2. audio/video in a single stream : the device delivers a data stream which
contains interleaved audio and video data. This applies to MPEG and DV
devices.
3. audio/video in different streams : the device delivers two streams of data,
one for audio, the other for video. The audio clock can be locked
(synchronized) to the video clock or not. A common case of such devices are
USB devices with separate audio and video interfaces.
1. and 3. are easy to handle with either a single VideoCapture instance (1.)
or separate VideoCapture and AudioCapture instances (3.). 2. is a bit more
difficult, and we will need input from experienced users.
> 2. if it's a video only capture you often want to have the audio signal
> from the soundcard to be in sync with the video signal. So either there
> needs to be an interface for defining the sync between a SoundcardCapture
> and a VideoCapture or there should be only one interface "Capture" where
> the audio and video source can be independently set, and if both are set
> they're implicitly kept in sync.
Audio/video sync will probably be one of the major problems. Even if the
device can capture both audio and video, the two streams can be unlocked, and
we must provide a way to resynchronize them.
> 3. There's a class CaptureSource in SVN that describes the available
> sources to the user. (It's a really simple class, like a struct containing
> an id, name and description, but with users of the API only being able to
> read, of course). This class could just as well be used to describe the
> available video capture sources to the user, or is there any information
> missing?
Where in SVN ? Is there an SVN repository for Phonon ? In the main KDE
repository ?
Maybe we could add some kind of capability. What is the CaptureSource used for
exactly ?
> 4. What properties does the VideoCapture interface need? You
> already mentioned - brightness
> - contrast
> - hue
> - saturation
> - exposure time
> - gain (I only know gain from audio signal processing, is that what you
> meant or is there actually a gain for video signals?)
There is a gain for video signals as well.
> - power line freq (Is that setting used for filtering? Is it available in
> the hardware interface? Is it available in the mediaframework interfaces?)
It's available in the hardware interface for some devices (newest Logitech
webcams for instance), and will be accessible through V4L2.
> - pan
> - tilt
> - zoom
> - iris
There can be numerous other controls. Devices can define vendor-specific
controls, so we probably need to deal with controls in an extensible way.

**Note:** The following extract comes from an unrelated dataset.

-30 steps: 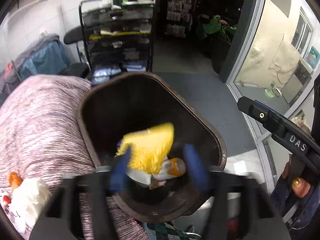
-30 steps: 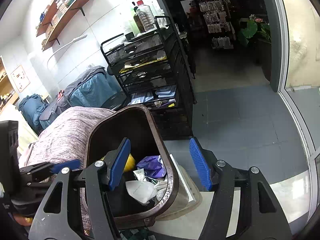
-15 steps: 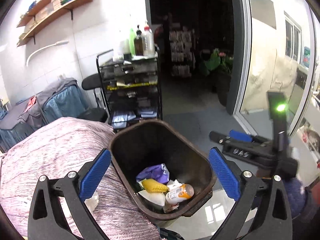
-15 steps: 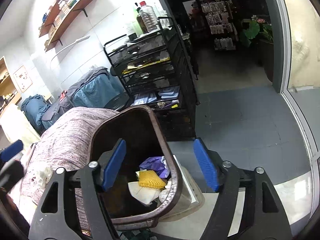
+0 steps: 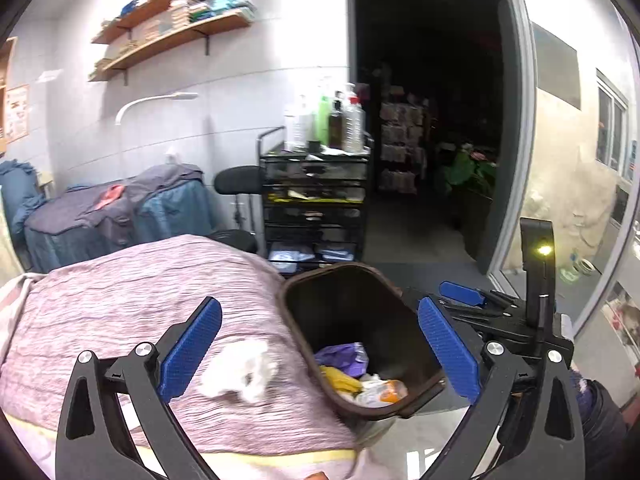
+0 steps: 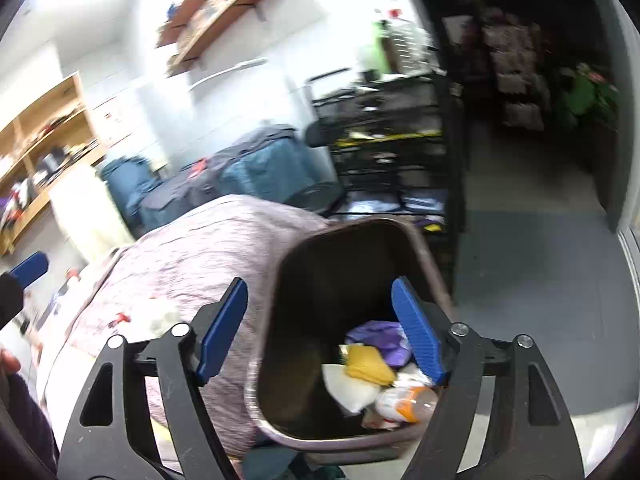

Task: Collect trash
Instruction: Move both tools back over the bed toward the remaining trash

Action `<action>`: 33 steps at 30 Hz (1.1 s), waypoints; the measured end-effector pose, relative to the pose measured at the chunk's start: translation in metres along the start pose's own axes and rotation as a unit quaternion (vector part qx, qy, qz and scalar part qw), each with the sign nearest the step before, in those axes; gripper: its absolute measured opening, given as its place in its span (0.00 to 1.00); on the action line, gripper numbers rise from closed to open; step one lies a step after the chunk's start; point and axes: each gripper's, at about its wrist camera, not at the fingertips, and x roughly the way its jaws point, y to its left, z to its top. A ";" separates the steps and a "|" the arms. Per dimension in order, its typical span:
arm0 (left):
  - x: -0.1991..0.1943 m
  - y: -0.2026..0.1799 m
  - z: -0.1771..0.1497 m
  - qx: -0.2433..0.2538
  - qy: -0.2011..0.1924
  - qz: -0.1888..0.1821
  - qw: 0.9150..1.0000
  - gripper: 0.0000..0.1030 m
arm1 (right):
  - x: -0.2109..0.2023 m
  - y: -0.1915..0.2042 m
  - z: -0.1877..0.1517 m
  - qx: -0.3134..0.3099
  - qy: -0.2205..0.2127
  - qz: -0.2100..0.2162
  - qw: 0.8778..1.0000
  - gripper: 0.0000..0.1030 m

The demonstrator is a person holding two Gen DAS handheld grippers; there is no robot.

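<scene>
Pink-covered bed [image 5: 132, 304], one white wad [image 5: 236, 372], one brown bin [image 5: 352, 312], two empty tools spread wide.

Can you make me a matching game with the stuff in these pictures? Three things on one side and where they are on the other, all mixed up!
Things:
1. yellow sponge
2. crumpled white tissue
3. bottles

Places:
A. on top of the black cart
B. inside the brown bin
C. lying on the pink striped blanket

Pairs: 1-B, 2-C, 3-A
</scene>
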 end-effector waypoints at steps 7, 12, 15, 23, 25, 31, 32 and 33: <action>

> As I, like I already said, have no experience with the developer side of
> video capture, I don't know whether these properties are all settings the
> hardware exposes or that need to be done in software. If the latter is
> needed these things should be done in the VideoPath which is meant for
> processing of the video signal.
I think we need to deal with properties exported by the hardware first, and
then implement video processing in the VideoPath (whatever that is, can you
tell me where I can find more information ?).
Here's how things work for V4L2 devices, please compare that to DV capture
over firewire and tell me if there are differences which are worth being
noted.
A V4L2 device can capture or output video, text or radio (don't ask me why
Video4Linux supports radio capture). Let's focus on video capture for now.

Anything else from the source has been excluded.